● WHAT THIS TASK INVOLVES:
Print, exactly as they appear in the listing below, the lines from the line with "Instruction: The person" to the line with "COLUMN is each", with both end lines kept.
=== TASK INPUT ===
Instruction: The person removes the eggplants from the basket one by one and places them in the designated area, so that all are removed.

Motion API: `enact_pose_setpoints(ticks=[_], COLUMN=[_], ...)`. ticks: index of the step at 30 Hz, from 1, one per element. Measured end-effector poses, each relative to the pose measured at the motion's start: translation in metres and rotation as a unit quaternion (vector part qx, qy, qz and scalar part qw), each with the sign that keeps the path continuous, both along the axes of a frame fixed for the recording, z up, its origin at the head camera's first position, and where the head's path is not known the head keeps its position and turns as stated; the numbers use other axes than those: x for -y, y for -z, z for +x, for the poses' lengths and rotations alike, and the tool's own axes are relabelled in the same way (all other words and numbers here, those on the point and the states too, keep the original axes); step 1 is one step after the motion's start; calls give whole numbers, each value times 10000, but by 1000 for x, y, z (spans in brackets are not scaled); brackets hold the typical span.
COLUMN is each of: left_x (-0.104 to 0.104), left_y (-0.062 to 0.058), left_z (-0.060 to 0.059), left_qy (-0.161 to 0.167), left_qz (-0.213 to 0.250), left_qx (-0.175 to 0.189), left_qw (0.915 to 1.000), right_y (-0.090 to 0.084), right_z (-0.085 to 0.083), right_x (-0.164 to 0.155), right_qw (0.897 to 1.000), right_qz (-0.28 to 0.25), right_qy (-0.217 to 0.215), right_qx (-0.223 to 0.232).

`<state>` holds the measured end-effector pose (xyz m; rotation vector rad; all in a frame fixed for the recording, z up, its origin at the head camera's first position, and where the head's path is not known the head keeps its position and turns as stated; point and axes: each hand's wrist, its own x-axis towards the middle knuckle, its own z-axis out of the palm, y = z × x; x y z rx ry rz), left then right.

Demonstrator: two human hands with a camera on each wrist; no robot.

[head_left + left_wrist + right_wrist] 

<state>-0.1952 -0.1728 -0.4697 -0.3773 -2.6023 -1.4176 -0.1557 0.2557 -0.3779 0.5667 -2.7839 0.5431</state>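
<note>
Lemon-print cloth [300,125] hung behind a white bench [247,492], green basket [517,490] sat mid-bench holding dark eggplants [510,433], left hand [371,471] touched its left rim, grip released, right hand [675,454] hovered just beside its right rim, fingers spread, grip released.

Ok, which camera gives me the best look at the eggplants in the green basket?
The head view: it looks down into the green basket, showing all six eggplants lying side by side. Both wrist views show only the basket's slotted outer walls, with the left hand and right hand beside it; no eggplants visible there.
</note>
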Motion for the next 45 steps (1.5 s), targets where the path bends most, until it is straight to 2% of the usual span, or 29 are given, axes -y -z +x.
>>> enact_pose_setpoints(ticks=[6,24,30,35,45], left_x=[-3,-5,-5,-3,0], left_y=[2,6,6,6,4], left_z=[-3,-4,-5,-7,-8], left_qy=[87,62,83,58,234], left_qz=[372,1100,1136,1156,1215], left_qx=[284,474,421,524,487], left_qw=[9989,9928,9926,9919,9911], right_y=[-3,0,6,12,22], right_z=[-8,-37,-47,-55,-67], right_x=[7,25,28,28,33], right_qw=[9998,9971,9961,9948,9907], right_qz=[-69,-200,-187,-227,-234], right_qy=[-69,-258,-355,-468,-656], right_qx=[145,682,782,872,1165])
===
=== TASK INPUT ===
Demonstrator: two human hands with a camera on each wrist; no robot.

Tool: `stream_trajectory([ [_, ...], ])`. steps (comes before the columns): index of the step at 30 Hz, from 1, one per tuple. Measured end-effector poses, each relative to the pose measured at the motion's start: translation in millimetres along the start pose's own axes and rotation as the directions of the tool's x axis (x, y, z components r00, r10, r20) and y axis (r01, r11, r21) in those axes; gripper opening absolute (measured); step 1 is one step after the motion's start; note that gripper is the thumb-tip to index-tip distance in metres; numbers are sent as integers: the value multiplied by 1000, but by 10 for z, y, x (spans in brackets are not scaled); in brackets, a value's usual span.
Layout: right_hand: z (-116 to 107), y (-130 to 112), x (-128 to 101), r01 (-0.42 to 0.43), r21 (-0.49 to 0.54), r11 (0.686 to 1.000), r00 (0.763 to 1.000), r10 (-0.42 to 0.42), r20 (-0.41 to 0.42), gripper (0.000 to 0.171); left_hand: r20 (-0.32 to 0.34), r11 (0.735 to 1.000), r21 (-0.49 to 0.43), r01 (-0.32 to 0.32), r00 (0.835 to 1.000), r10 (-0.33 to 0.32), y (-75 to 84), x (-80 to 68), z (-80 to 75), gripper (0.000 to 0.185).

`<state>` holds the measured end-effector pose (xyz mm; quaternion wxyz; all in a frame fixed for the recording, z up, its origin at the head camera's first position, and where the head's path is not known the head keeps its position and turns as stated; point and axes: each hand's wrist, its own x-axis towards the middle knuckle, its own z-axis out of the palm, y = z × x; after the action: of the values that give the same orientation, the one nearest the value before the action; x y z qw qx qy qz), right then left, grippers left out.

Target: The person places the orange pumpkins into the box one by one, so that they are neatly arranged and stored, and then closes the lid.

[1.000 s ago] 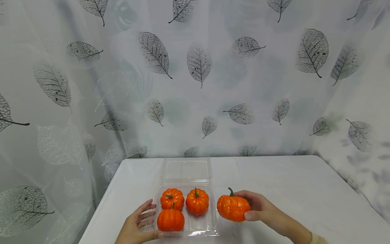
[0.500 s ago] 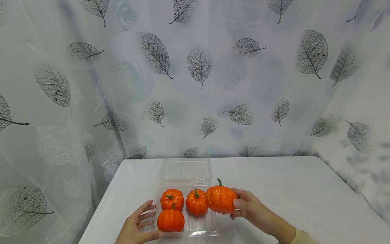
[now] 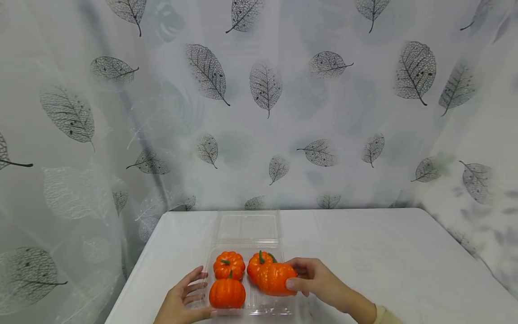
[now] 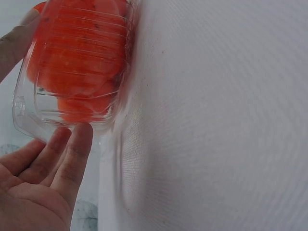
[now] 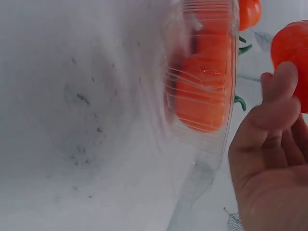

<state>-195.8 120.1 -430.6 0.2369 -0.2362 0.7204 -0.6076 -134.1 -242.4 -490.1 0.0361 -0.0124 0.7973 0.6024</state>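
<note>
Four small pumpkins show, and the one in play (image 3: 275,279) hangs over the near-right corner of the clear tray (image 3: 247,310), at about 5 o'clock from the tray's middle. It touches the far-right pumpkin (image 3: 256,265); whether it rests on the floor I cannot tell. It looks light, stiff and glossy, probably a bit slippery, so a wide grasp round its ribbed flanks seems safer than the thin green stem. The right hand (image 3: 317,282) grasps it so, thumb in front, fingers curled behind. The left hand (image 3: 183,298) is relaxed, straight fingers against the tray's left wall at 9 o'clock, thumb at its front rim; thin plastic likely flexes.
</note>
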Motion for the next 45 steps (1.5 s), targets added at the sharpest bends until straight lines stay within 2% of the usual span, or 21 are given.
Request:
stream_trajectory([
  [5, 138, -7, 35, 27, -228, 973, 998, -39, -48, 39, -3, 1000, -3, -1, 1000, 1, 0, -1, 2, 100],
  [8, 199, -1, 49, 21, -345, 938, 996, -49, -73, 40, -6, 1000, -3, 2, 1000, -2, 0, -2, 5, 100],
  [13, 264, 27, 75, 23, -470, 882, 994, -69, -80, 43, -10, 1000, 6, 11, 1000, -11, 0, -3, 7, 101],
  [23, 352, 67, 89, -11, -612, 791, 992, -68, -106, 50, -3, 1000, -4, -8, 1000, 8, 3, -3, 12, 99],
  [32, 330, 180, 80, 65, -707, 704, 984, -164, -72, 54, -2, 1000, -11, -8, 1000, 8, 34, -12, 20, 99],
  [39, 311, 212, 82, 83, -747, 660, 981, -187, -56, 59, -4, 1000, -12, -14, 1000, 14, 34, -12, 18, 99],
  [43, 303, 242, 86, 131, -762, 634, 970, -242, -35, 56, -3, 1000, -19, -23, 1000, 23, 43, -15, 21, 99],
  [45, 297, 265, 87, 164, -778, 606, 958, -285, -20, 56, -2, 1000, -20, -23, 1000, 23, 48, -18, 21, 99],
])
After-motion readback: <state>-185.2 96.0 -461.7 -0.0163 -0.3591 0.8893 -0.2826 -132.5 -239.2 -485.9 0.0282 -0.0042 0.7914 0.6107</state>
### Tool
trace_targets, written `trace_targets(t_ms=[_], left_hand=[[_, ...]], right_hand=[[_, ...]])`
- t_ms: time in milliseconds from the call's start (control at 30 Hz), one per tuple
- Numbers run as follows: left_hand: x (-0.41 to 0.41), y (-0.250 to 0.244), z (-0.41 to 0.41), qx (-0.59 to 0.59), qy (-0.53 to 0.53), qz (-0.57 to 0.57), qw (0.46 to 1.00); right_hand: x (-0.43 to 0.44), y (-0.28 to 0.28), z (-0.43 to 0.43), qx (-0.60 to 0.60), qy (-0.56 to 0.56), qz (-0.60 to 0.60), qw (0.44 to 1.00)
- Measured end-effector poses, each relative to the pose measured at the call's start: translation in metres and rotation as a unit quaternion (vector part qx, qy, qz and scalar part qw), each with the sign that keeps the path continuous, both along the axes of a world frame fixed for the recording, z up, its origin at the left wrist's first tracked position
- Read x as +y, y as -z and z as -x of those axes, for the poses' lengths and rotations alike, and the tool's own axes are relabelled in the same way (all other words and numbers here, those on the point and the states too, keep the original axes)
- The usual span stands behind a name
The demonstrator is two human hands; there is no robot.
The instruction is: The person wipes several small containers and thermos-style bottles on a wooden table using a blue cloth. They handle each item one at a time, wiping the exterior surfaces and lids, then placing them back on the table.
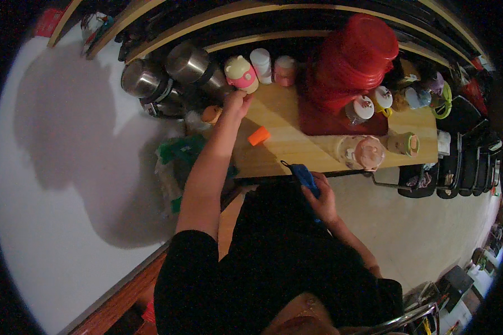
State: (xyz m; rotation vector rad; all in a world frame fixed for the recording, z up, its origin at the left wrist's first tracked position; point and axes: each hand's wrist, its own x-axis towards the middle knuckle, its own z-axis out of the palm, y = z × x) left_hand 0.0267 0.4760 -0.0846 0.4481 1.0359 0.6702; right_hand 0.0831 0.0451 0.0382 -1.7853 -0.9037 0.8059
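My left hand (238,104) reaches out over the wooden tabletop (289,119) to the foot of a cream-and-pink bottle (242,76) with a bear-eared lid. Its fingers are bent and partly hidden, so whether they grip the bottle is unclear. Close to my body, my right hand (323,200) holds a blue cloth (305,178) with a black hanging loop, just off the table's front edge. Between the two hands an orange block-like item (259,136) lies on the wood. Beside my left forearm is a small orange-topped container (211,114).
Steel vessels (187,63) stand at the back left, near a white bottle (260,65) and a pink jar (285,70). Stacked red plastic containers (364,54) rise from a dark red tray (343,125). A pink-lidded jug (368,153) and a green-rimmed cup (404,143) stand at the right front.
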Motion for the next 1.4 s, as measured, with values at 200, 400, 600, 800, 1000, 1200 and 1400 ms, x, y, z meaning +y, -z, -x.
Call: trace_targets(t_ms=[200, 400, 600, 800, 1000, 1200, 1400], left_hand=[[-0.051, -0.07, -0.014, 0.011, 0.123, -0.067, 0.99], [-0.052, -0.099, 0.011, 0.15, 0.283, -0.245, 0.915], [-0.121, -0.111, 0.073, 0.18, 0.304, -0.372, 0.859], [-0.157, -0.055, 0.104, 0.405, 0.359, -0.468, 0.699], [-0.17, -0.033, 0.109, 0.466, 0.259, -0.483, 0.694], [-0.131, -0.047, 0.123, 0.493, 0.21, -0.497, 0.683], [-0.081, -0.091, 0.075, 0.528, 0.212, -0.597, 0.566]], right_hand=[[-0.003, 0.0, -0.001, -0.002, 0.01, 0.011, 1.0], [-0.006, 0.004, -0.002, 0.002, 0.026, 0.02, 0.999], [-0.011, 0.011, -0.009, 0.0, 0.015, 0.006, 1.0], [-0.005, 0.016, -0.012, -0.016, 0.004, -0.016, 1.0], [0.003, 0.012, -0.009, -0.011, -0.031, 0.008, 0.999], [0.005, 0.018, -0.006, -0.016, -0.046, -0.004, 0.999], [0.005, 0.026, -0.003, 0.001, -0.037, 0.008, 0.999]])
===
● YOUR SOLUTION:
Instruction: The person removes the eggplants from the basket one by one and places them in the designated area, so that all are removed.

Motion API: `enact_pose_setpoints(ticks=[_], COLUMN=[_], ...)`. ticks: index of the step at 30 Hz, from 1, one per element. Measured end-effector poses, each relative to the pose measured at the motion's start: translation in metres and rotation as a unit quaternion (vector part qx, qy, qz and scalar part qw), each with the sign that keeps the path continuous, both along the axes of a frame fixed for the recording, z up, its origin at the head camera's first position, and where the head's path is not known the head keeps its position and turns as stated; the numbers use other axes than those: x for -y, y for -z, z for +x, for the poses' lengths and rotations alike, and the tool's own axes are relabelled in the same way (all other words and numbers here, those on the point and the states too, keep the original axes); step 1 is one step after the motion's start; calls give whole numbers, each value times 10000, but by 1000 for x, y, z (spans in brackets are not scaled); brackets hold the typical span.
COLUMN is each of: left_x (-0.104 to 0.104), left_y (-0.062 to 0.058), left_z (-0.060 to 0.059), left_qy (-0.161 to 0.167), left_qz (-0.213 to 0.250), left_qx (-0.175 to 0.189), left_qw (0.915 to 1.000), right_y (-0.090 to 0.084), right_z (-0.085 to 0.083), right_x (-0.164 to 0.155), right_qw (0.897 to 1.000), right_qz (-0.28 to 0.25), right_qy (-0.217 to 0.215), right_qx (-0.223 to 0.232).

What has been written completes the answer.